Between Occident and Orient: Between a Rock and a Hard Place

In Tasman Ile’s (Alan Palamountain) novel Shanghai Nights, published by the author in 1929 (), the metropolis’ status as a gateway between east and west is portrayed through the metaphor of a split-up household: For once the seductive/destructive power of Shanghai is not only played out in the stereotypical romantic relationship between a Chinese woman and a European or American man. Rather it is the union of a wealthy Chinese merchant and an impoverished British woman, which produces the ethnically mixed offspring that is Shanghai.

Alas, far from resulting in harmony between the Occident and the Orient, the daughter despises both her parents: “Her feelings were then double-barreled – scorn for her mother for having married a Chinese; hate of her father for being one.” (36)

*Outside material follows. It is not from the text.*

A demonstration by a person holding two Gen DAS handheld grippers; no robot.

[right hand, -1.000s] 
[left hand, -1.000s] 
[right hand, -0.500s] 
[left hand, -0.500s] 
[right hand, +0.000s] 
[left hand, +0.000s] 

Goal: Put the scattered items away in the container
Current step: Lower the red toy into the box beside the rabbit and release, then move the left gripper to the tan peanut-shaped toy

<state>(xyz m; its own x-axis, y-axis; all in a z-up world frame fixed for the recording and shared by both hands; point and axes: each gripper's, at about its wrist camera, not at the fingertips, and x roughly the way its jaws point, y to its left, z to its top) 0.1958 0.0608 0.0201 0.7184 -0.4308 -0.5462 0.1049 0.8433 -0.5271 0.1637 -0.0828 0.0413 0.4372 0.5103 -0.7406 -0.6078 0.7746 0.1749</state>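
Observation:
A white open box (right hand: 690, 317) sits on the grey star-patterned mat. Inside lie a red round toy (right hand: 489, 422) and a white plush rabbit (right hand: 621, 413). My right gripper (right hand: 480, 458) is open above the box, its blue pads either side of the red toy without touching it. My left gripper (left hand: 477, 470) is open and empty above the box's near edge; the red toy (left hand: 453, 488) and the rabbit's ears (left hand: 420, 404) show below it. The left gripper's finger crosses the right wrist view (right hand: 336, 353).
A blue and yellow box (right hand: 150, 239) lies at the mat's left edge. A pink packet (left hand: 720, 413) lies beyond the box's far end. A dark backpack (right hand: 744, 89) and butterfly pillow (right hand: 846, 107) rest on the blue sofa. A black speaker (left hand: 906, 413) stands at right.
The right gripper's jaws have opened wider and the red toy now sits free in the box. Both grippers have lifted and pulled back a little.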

Not surprisingly, she is herself the victim of the same cultural logic, which makes it impossible for her to accept her parents. Unable to bridge the two cultural spheres of her parents, she fails to belong to either side: “a girl upon the world who from her birthday wore a double yoke – unwanted by the Occident; despised by the Orient.” (37)

Zhang Ailing’s (张爱玲) ‘Aloeswood Incense’ (沉香屑·第一炉香) is another example of how the traditional motif of the seductive/destructive metropolis is transposed and complexified. In this short story, first published in 1943, the Shanghainese protagonist develops a taste for Hong Kong high society and falls in love with the dashing ‘mixed-blood’ playboy, George Qiao.

Here, in contrast to Shanghai Nights, being poly-ethnic seems desirable as witnessed by the unsurpassed popularity of George’s sister: “This was Zhou Jijie, peerless among the party girls of Hong Kong’s younger set. Her genealogy was said to be very complicated; it included, at the minimum, Arab, Negro, Indian, Indonesian, and Portuguese blood, with only a dash of Chinese.” (Zhang 2006: 38, translated by Karen S. Kingsbury)

Yet the practical problems facing these jet-setters, as a result of cultural agoraphobia and plain racism, are the same: “We can’t marry Chinese – we’ve got foreign-style educations, so we don’t fit in with the pure Chinese types. We can’t marry a foreigner, either – have you seen any whites here who aren’t deeply influenced by race concepts?” (ibid. 44)

Though Ile’s novel quickly descends into a cliché narrative of the Shanghai seductress, these two stories never the less add an interesting multiethnic perspective to the cosmopolitan status of Shanghai and Hong Kong, reminding their readers that what we embrace today as multiculturalism was often a carefully managed coexistence of separate groups with difficult lives in store for the few who transgressed the cultural boundaries.